◆ **Records to use**
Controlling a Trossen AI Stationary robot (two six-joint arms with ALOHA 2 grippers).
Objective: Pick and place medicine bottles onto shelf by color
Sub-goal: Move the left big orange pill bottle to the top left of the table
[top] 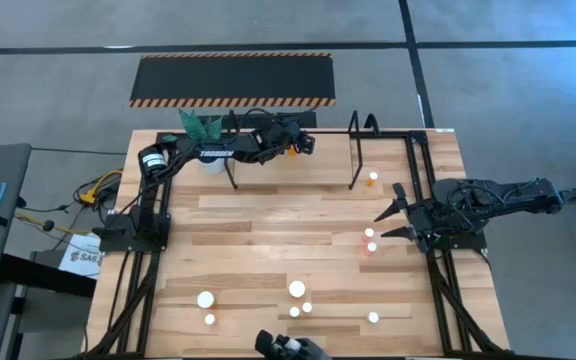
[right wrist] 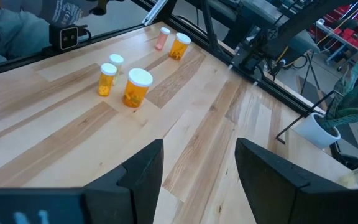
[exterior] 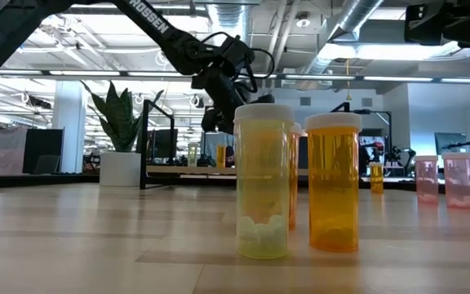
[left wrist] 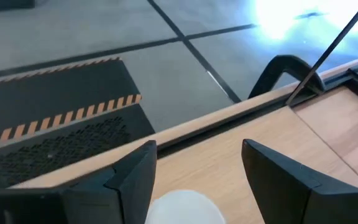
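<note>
Our left gripper (top: 303,143) hangs over the shelf (top: 293,160) with fingers apart around a white-capped bottle (left wrist: 182,208). Light, rigid, slick plastic, we reckon: squeeze the body below the cap. Right gripper (top: 388,222) waits, open and empty.

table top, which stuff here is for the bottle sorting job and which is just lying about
For the job:
- medicine bottles, white-capped, scattered on the table
- shelf at the far edge
- left gripper, open over a white cap at the shelf
- right gripper, open

Lying about:
- potted plant
- hazard-striped mat on the floor
</note>
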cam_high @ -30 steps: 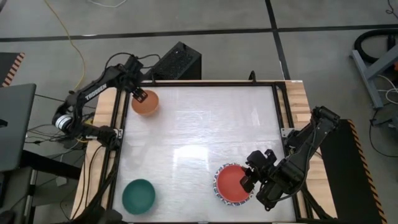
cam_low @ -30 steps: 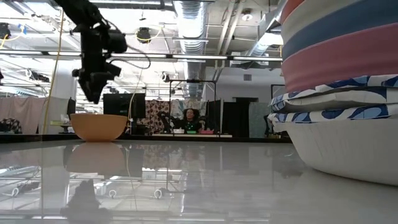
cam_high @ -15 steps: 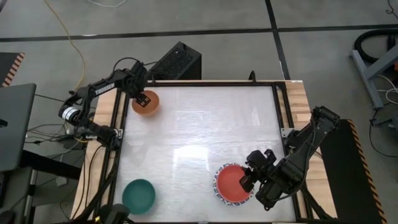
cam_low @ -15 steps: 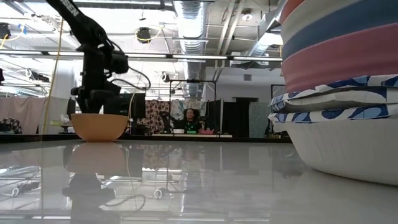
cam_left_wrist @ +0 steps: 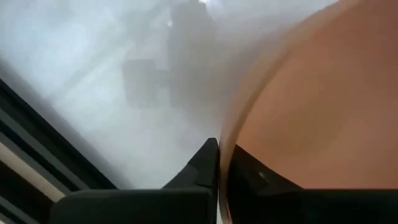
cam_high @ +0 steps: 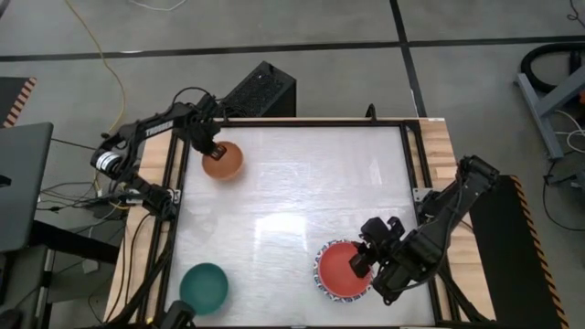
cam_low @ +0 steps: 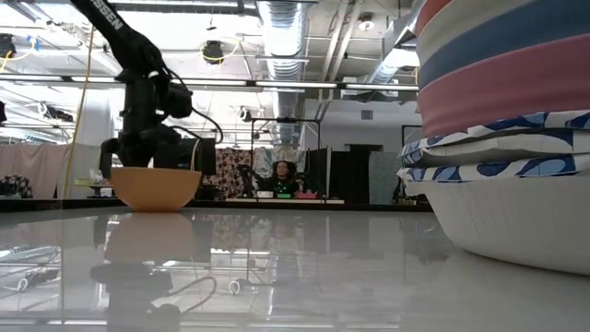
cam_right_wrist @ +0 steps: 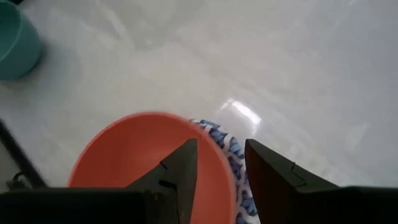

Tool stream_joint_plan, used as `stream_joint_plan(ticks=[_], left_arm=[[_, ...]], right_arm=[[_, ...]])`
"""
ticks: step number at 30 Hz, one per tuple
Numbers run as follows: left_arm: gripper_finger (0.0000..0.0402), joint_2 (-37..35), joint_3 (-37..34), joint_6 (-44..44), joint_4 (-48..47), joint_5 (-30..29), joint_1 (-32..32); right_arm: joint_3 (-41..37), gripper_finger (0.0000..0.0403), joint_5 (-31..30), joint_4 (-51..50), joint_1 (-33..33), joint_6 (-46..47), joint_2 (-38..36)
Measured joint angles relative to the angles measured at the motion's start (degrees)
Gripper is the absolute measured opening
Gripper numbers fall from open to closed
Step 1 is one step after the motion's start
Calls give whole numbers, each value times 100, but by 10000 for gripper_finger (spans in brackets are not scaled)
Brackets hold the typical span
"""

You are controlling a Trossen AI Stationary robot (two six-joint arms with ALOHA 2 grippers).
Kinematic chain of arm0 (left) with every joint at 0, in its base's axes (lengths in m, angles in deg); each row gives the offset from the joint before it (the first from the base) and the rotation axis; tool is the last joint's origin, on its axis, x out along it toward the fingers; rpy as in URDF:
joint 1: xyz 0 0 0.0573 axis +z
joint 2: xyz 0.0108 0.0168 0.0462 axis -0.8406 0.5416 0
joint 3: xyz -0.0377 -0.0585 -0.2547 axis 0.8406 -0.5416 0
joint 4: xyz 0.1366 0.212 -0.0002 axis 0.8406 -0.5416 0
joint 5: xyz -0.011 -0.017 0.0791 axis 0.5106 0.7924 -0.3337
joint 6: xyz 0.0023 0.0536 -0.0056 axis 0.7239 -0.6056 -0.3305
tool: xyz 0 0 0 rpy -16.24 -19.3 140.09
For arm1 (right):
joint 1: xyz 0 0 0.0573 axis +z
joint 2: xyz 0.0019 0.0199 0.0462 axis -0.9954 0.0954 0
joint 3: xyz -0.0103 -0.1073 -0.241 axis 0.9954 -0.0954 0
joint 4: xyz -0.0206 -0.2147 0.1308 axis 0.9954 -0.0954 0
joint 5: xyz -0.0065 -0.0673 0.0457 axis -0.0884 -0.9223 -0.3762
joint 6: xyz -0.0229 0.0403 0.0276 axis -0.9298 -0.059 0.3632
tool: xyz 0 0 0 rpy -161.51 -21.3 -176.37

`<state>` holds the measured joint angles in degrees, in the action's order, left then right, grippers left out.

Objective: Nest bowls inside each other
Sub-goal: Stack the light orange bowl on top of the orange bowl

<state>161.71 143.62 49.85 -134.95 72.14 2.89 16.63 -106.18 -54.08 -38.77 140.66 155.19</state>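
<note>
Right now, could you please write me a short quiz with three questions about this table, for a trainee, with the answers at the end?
1. True or false: the left claw is shut on the rim of the orange bowl.
2. Which bowl sits alone at the near left of the table? A) pink B) teal bowl C) cream
3. Fill in: the right claw hangs over the ____ bowl on top of the stack.

Key: 1 true. 2 B. 3 red; one finger is inside its rim, one outside.
</note>
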Motion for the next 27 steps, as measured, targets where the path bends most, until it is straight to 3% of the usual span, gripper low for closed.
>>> stream_joint_plan(ticks=[3, 6, 12, 15, 18, 20, 24, 27], left_arm=[[0, -233, 157, 399, -375, 165, -201], [0, -672, 318, 607, -382, -51, -550], [0, -1602, 552, 1378, -192, -466, -1291], [0, -2123, 566, 1976, 42, -574, -1776], [0, -2639, 566, 2680, 392, -998, -2443], [0, -2934, 566, 3144, 624, -1518, -3006], [0, -3261, 568, 3945, 1076, -3034, -4320], [0, -3257, 568, 4111, 1445, -4283, -5223]], right_arm=[[0, 154, -371, -282, -150, 323, 2], [0, 154, -830, -540, -392, 710, 2], [-1, 154, -878, -403, -1146, 785, -3], [-1, 154, -1024, 90, -1564, 324, -3], [-1, 154, -1546, 1023, -1911, -868, -3], [-2, 154, -1928, 1917, -2088, -2166, -3], [0, 154, -2271, 4113, -2294, -5145, -3], [0, 154, -2278, 5698, -2383, -6861, -4]])
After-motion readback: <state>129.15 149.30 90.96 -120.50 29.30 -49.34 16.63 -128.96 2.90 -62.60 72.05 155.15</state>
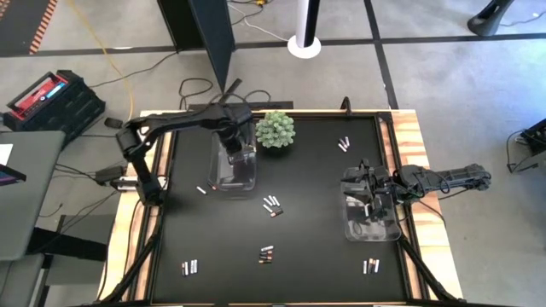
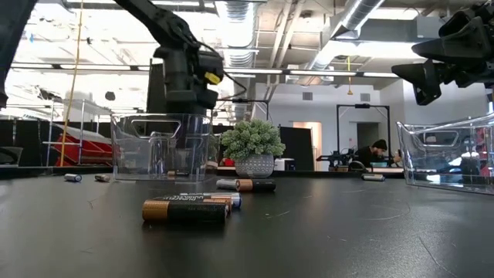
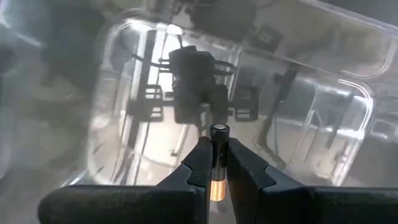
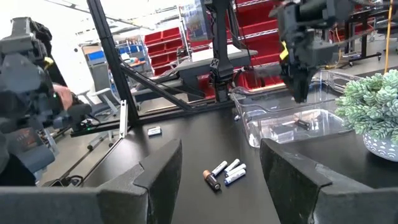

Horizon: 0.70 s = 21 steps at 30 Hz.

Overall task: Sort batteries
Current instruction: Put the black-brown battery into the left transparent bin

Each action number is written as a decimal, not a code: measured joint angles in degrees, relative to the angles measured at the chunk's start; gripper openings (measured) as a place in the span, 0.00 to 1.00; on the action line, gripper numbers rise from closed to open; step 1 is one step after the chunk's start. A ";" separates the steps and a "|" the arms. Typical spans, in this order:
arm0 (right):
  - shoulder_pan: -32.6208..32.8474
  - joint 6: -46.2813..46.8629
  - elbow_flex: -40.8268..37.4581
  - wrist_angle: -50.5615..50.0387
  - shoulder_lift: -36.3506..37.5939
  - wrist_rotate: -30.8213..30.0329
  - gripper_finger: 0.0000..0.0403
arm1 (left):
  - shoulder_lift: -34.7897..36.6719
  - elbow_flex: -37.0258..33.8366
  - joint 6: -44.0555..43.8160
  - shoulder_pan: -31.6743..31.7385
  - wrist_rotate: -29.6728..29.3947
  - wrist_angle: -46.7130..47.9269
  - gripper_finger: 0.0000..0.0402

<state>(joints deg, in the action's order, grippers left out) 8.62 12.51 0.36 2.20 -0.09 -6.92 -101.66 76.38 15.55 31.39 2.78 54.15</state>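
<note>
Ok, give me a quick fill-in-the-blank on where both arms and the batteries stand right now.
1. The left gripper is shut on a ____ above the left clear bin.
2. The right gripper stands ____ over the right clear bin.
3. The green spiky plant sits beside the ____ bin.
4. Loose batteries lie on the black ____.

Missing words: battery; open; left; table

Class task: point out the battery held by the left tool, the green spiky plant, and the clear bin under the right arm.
Held battery (image 3: pixel 219 155): left wrist view, dark body between fingers.
Green spiky plant (image 1: pixel 275 129): high view, foliage centre.
Right clear bin (image 1: pixel 372 230): high view, near wall.
</note>
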 joint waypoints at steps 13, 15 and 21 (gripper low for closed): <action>0.00 0.00 -0.02 0.00 0.00 -0.02 0.58 | -1.45 -5.23 -5.75 -3.85 0.03 -6.07 0.07; -0.01 0.00 0.00 0.00 0.01 -0.02 0.58 | -1.45 -6.14 -6.54 -4.07 0.03 -6.98 0.07; 0.00 0.00 -0.02 0.00 0.01 0.00 0.58 | -1.45 -8.77 -9.05 -4.08 -0.04 -9.25 0.07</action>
<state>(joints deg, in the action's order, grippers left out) 8.62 12.51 0.34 2.20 -0.08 -6.92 -103.11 67.61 6.50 27.31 2.74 44.90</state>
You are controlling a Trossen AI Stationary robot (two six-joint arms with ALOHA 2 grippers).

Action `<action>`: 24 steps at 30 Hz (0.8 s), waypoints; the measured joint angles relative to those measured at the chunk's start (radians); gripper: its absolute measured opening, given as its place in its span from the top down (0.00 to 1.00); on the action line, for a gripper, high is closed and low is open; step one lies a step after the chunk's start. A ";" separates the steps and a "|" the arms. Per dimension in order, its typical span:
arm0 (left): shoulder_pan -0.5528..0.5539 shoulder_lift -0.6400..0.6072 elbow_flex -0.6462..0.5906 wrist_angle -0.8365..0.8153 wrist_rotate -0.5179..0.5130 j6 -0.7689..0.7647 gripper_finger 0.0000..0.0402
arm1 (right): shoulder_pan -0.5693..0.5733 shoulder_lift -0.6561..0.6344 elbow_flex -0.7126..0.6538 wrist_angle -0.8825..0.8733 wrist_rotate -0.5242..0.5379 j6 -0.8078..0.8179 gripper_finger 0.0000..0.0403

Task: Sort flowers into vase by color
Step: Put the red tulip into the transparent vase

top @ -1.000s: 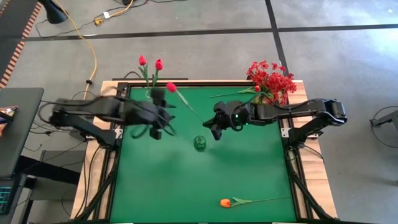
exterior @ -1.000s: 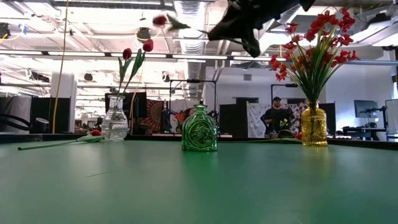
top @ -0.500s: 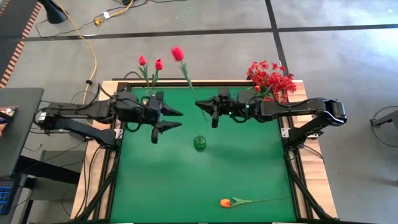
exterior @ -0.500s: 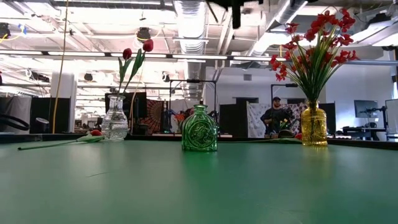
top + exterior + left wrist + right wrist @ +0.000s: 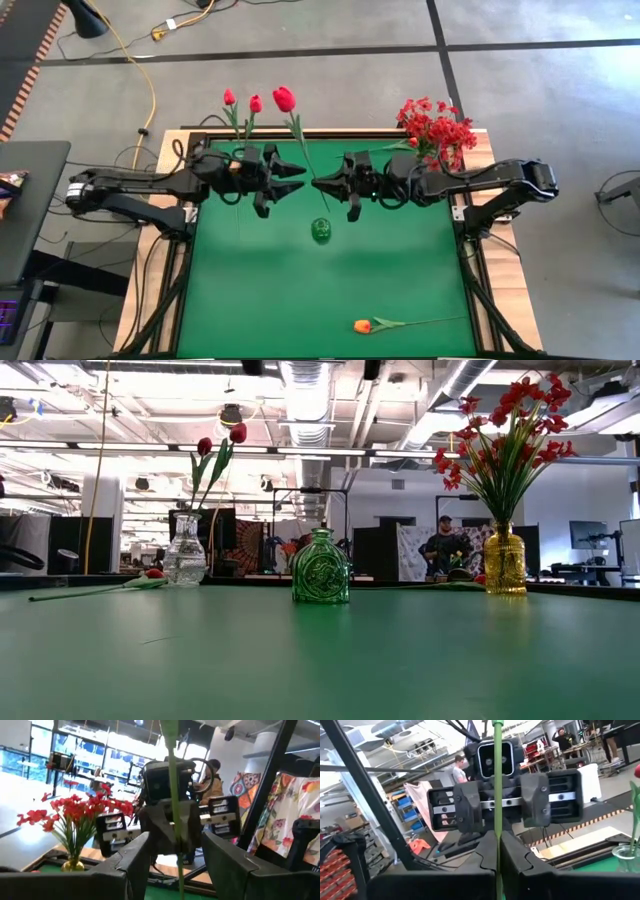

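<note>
The red tulip (image 5: 285, 99) stood upright above the green surface (image 5: 300, 280) between the two arms, its thin stem (image 5: 496, 795) pinched low down in the right gripper (image 5: 326, 184), whose jaws were pressed together. The left gripper (image 5: 288, 180) faced it with jaws spread on either side of the stem. The flower looked light and top-heavy on a thin, bendy stem, so a firm hold on the stem, well below the bloom, seemed best.

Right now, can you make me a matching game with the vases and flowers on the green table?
Things:
1. clear vase
2. yellow vase
3. green vase
4. orange tulip

States:
A. holds no flowers
B. lying flat on the table
C. holds two red tulips
D. holds sprays of small red blossoms

Pairs: 1-C, 2-D, 3-A, 4-B
</note>
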 joint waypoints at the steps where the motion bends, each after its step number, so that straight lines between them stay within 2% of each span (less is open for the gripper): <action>1: 0.008 0.015 0.000 0.025 0.019 0.000 0.59 | 0.005 0.000 0.000 -0.001 0.000 0.000 0.93; 5: 0.042 0.082 0.000 0.171 0.104 -0.027 0.59 | 0.024 0.000 0.000 -0.002 0.000 0.000 0.93; 10: 0.060 0.141 0.000 0.325 0.223 -0.154 0.59 | 0.028 0.000 0.000 -0.025 0.000 0.000 0.93; 24: 0.062 0.137 0.000 0.310 0.200 -0.171 0.59 | 0.011 0.000 0.000 -0.040 0.005 -0.045 0.93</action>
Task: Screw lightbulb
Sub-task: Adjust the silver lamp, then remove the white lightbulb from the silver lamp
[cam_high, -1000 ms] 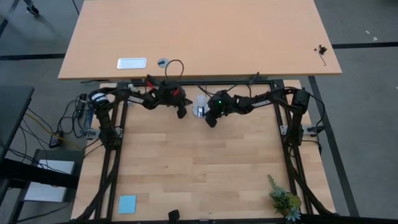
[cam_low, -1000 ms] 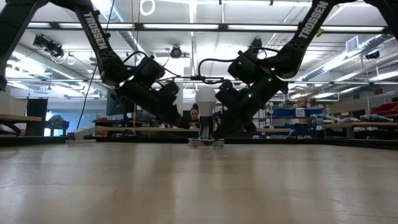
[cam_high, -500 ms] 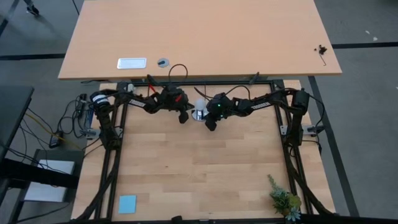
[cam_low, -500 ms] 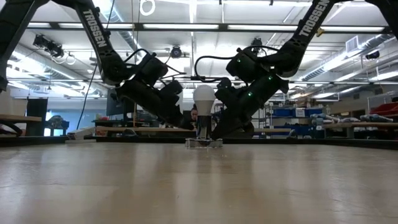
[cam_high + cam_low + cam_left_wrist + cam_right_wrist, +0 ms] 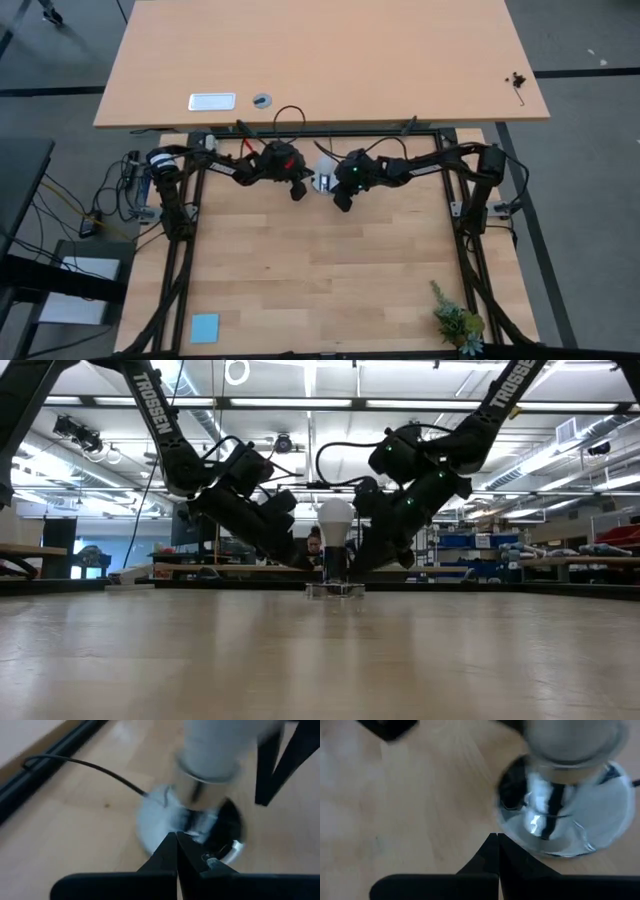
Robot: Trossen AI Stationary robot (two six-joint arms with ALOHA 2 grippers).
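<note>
The lightbulb (image 5: 335, 520) stands upright in the silver socket disc (image 5: 333, 589) at the desk's (image 5: 330, 280) far edge, between my arms. Light, smooth, fragile: I would grip the globe's widest part, gently. My left fingers (image 5: 176, 851) and right fingers (image 5: 497, 851) are clenched, empty.
</note>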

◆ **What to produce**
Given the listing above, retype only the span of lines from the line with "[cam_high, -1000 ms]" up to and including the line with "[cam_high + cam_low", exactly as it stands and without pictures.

◆ **Solution**
[cam_high, -1000 ms] 
[cam_low, -1000 ms] 
[cam_high, -500 ms] 
[cam_low, -500 ms] 
[cam_high + cam_low + cam_left_wrist + cam_right_wrist, +0 ms] 

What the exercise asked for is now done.